Dada Eska berdegup. Apa jawaban. Pada hal sebelumnya pelantikan Kepala SMKM di Sumanik Tanah datar sudah didelegasikan kepada PWM yang lain. Waktu itu Sekretaris PWM dan Majelis Dikdasmen yang hadir. Dan sewaktu Ketua PDM Tanah Datar Drs. H. Yuliasman memberitahu hal itu, Eska menjawab bahwa Ketua tidak bisa secara fisik perorangan hadir.
 Belakangan Buya Yuliasman kecelakaan kenderaan roda dua. Sewaktu beliau di Rumah Sakit M Jamil, Eska langsung telepon menanyakan peristiwa kecelakaan itu. Akibat tabrakan tadi Buya Yulaiasman cedera . Kaki patah tiga dan dioperasi. Asrtaghafirullah. Meski begitu, acara di SMK Sumanik tidak terganggu. pelantikan Kepala SMK tetap jalan.
 Kembali ke Buya Zam. Eska meminta maaf karena secara fisik tidak bisa hadir. Pada waktu yang ditentukan itu sedang di luar Sumbar. Dan Ketua PWM akan mengirim pimpinan yang lain. Semula beliau bersikeras. Meminta Ketua hadir. Tetapi Eska mengatakan bahwa Ketua hadir, tetapi bukan personnya. Yang hadir adalah di antara pimpinan yang 13. Kita menganut prinsip kepemimpinan kolektif-kolegial. Artinya antara ketua dan pimpinan yang lain secara personal lebur di dalam kebersamaan sistem.
Ketika Buya terus mendesak, terpaksa dijelaskan lagi. Eska sejak 23 Maret belum boleh ke Padang. Masih terkurung protocol Covid-19 di rumah putrinya di Ciputat Jakarta. Semua urusan Muhammadiyah ditaja via online, whatsapp, daring, audio-vidio call serta webinar zooms dan internet. Menyangkut hal yang perlu kehadirin fisik ditampilkan anggota PWM yang 12 lainnya yang beberapa di antaranya berusia di bawah 60 tahun bahkan ada yang antara 40-50 tahun yang imunitas tubuhnya tak diragukan.

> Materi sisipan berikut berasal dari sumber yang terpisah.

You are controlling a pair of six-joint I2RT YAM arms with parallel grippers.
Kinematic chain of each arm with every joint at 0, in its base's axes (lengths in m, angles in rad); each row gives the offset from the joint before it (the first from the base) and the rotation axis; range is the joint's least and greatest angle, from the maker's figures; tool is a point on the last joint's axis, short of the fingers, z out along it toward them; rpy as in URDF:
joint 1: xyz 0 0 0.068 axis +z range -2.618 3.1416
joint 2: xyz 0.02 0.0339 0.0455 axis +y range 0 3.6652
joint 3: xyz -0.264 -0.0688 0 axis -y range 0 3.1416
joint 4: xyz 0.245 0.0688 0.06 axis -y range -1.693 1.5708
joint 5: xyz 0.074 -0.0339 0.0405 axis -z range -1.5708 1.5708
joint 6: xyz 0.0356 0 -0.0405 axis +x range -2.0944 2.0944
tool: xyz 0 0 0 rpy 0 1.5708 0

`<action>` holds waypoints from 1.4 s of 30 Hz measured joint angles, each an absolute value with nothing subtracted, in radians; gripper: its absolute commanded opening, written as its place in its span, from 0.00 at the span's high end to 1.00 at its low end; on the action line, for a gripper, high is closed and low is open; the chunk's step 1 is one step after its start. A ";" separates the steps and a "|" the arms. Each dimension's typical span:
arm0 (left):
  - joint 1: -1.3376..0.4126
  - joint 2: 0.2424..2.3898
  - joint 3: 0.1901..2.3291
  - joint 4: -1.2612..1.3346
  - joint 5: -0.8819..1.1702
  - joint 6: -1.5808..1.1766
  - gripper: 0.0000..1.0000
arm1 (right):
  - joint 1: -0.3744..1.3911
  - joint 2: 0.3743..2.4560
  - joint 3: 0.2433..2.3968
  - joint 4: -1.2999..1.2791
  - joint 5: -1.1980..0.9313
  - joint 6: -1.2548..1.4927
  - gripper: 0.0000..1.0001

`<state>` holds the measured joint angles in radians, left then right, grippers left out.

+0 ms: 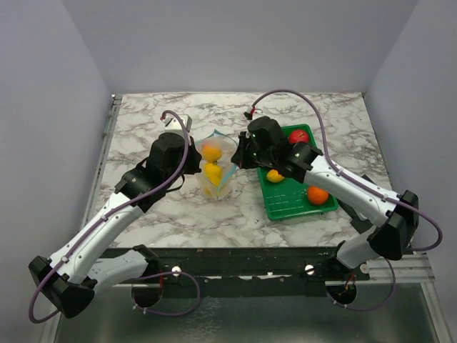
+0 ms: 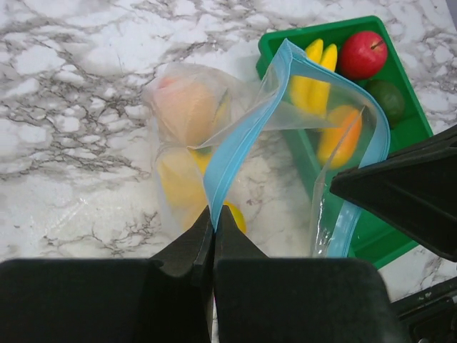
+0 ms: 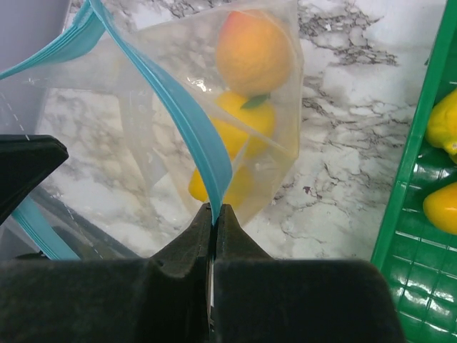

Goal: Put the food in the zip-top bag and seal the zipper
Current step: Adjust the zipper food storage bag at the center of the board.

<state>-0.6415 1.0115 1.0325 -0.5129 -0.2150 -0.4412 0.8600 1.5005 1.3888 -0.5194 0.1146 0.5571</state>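
Note:
The clear zip-top bag (image 1: 216,166) hangs between both grippers above the marble table, mouth open. It holds an orange fruit (image 3: 253,51) and yellow lemons (image 3: 239,128). My left gripper (image 2: 213,214) is shut on the light blue zipper strip (image 2: 239,146) on one side of the mouth. My right gripper (image 3: 216,211) is shut on the zipper strip (image 3: 189,125) on the other side. In the green tray (image 1: 285,204) lie a red apple (image 1: 298,136), a yellow lemon (image 1: 274,176) and an orange fruit (image 1: 318,194). A banana bunch (image 2: 314,75) and a dark green fruit (image 2: 385,96) show in the left wrist view.
The green ribbed tray (image 2: 371,236) sits right of the bag, close under my right arm. Marble table (image 1: 157,207) stretches to the left and front. Grey walls stand on three sides.

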 measured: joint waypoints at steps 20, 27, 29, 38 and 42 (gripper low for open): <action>-0.641 1.060 1.053 -0.564 -0.302 -0.324 1.00 | 0.836 1.646 1.317 -0.410 -0.030 0.609 0.99; -0.641 1.070 0.974 -0.546 -0.306 -0.308 1.00 | 0.831 1.673 1.271 -0.405 -0.051 0.628 0.99; -0.641 1.071 0.973 -0.536 -0.305 -0.306 1.00 | 0.831 1.673 1.270 -0.405 -0.051 0.628 0.98; -0.641 1.071 0.940 -0.464 -0.278 -0.293 1.00 | 0.831 1.656 1.270 -0.418 -0.036 0.626 0.68; -0.641 1.069 0.914 -0.424 -0.262 -0.282 1.00 | 0.831 1.624 1.271 -0.439 -0.017 0.626 0.54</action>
<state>-0.6415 1.0687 0.9142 -0.4236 -0.2615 -0.2817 0.8310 1.6238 1.2709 -0.4389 -0.0166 0.6258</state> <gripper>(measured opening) 0.003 0.372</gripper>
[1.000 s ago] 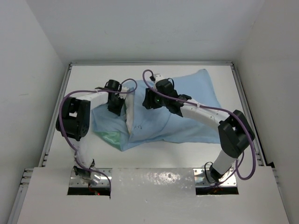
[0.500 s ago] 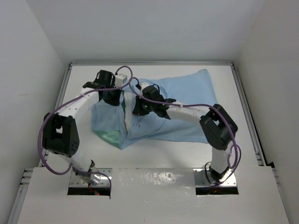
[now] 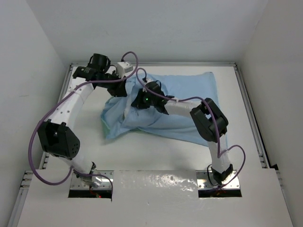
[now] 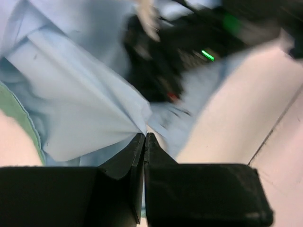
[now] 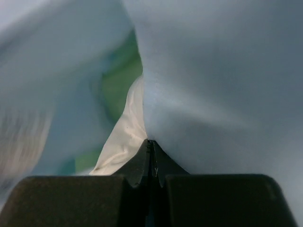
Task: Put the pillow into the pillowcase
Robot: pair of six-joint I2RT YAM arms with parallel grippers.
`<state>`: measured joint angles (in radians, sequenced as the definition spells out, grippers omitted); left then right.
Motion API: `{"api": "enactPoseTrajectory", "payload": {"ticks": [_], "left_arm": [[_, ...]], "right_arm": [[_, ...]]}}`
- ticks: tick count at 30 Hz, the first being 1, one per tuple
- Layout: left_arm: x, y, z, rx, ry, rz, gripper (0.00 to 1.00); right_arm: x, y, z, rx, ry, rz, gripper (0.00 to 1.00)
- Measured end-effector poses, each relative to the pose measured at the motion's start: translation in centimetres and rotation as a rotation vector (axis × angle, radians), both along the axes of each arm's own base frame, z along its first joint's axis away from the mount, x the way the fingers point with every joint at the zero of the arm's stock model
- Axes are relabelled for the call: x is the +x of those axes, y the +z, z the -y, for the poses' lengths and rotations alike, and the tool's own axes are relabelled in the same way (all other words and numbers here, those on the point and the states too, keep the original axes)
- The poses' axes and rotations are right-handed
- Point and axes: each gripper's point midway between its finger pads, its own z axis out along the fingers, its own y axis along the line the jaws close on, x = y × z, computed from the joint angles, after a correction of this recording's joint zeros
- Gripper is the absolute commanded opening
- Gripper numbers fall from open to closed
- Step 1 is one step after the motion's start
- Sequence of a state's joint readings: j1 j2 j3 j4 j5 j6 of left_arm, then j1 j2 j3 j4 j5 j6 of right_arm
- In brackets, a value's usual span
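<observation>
left tool [image 4: 144, 137]: jaws closed | right tool [image 5: 150, 142]: jaws closed | pose: both far forward, close together

The pillowcase [image 3: 189, 85] is thin, smooth cloth with a faint sheen, creasing softly where it gathers at both pairs of jaw tips: light blue there, green beyond. Just left of the right gripper [image 5: 150, 144] tips, the pillow [image 5: 124, 135] shows as matt white cloth. Its fingers, like the left gripper [image 4: 144, 138]'s, look matt black plastic. The table [image 3: 156, 153] is smooth, matt white.

White table [image 3: 156, 156] under a rumpled light-blue pillowcase [image 3: 189, 90]
</observation>
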<state>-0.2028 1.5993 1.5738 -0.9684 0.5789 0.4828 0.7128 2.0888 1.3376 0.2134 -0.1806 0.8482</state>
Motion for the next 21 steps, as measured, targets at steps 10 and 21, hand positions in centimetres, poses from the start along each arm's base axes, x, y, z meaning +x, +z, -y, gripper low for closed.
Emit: {"api": "enactPoseTrajectory", "payload": {"ticks": [10, 21], "left_arm": [[-3.3, 5.7, 2.8, -0.193, -0.277, 0.056, 0.0], [11.1, 14.3, 0.9, -0.574, 0.103, 0.124, 0.0]], "right_arm": [[11.0, 3.4, 4.3, 0.035, -0.233, 0.068, 0.0], [7.1, -0.6, 2.6, -0.032, -0.205, 0.067, 0.0]]}}
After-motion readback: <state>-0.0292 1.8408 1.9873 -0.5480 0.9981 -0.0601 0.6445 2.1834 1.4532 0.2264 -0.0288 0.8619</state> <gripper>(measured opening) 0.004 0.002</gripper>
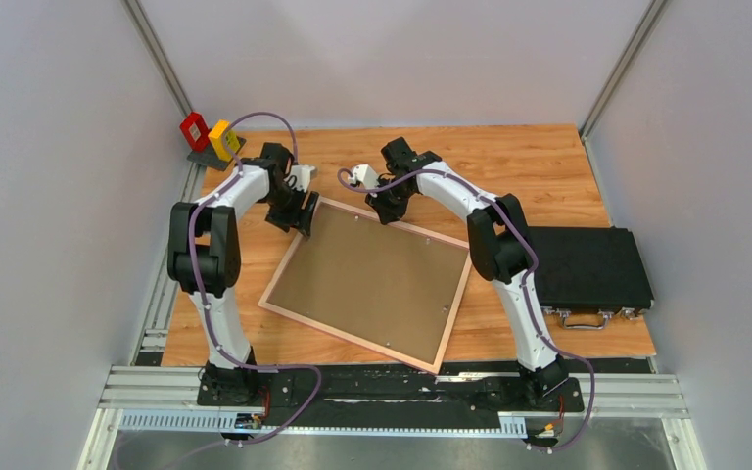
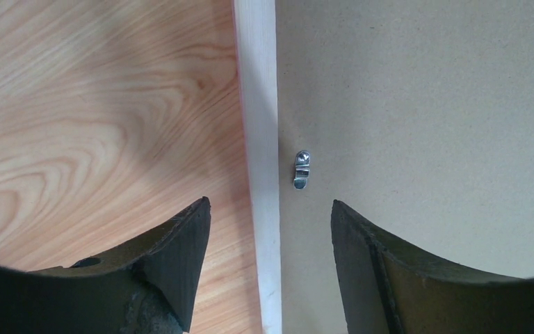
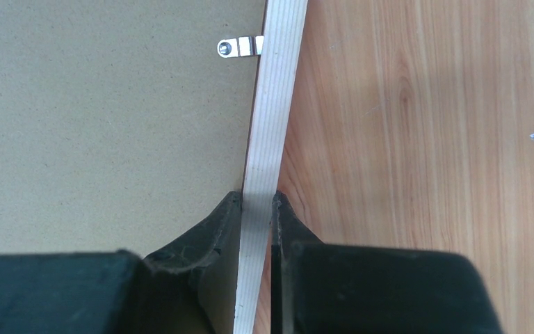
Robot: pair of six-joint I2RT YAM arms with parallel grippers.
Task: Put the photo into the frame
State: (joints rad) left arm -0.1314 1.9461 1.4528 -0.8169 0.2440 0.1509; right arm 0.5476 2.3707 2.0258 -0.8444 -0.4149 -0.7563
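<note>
The frame (image 1: 289,253) lies face down in the middle of the table, its light wood back up, with a brown backing board (image 1: 367,279) filling it. The photo is hidden. My left gripper (image 1: 304,213) is open at the frame's far left corner; in the left wrist view its jaws (image 2: 270,203) straddle the pale frame border (image 2: 261,104) without touching it, and a small metal clip (image 2: 301,170) sits just ahead on the board. My right gripper (image 1: 389,211) is shut on the frame's far edge; its fingers (image 3: 257,196) pinch the wooden border (image 3: 274,104). Another clip (image 3: 240,47) is turned over that border.
A black case (image 1: 587,269) lies at the right edge of the table. A red block (image 1: 194,130) and a yellow block (image 1: 222,139) stand at the far left corner. Grey walls enclose the table on three sides.
</note>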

Kepemimpinan Muhammadiyah bukanlah personal tetapi kebersamaan. Di dalam acara-acara resmi, siapapun yang hadir, itulah ketua. Secara tidak sadar Eska telah menyingkap hal mendasar dalam orientasi kepemimpinan Muhammadiyah dari orang perorangan kepada kebersamaan. Tetapi semua prosesi harus dimusyawarahkan dan pada hal-hal umum dan mungkin khusus, ditaja dan disutradarai oleh Ketua.
Di dalam aktualitasnya, tidak semua kolektifitas menunjukkan kemampuan yang solid luar-dalam. Dalam keadaan begitu, ketua harus kokoh, punya integritas tinggi, peka, randah hati, lapang dada, komunikatif dan tahan banting. Tidak ada penonjolan orang perorangan.
Di satu sisi kiat ini mungkin dapat disebut kekuatan. Di sisi lain mungkin ini kelemahan. Dikatakan kekuatan, karena ketua sebagai dirijen orchestra harus konsisten dan konsekuen menyelaraskan operasional persyerikatan.
Menjaga ritme dan nafas organisasi. Memelihara harmoni dan irama yang ditayangkan. Bila ada alat "musik" atau "pemusik" yang tidak berbunyi sesuai irama, harus turun memperbaiki. Tetapi ada juga alat musik yang berbunyi sendiri Kalau ditanya ini iramanya, apa? "Pemusiknya" senyum atau malah diam, dan tidak jarang yang kelihatan kurang berkenan. Yang tersebut terakhir masih lumayan, "musik" tetap berbunyi.
Menghadapi itu semua, perlu pemimpin dengan karakter tokoh yang kuat. Inspirator, motivator, dinamisator, stabilisator dan sekaligus inisiator pengerak langsung. Meski ada pimpinan di bantu oleh majelis, lembaga dan badan ditambah ortom.
Namun delegasi wewenang sebagai ditanfizkan pada job diskripsi tidak otomatis berkerja. Kenyataannya tidak setiap pimpinan seara personal punya tanggungjawab kordinasi dan insiasi berjalan optimal
Hal lain, tentu saja ada kelemahannya. Menyebut kolektif-kolegial kadang tinggal teori. Di dalam pelaksanaannya sering berbenturan. Masih ada yang ingin menonjolkan diri. Atau kalau tidak merasa bermanfaat untuk dirinya, tenang saja. Ada yang lain mengerjakan.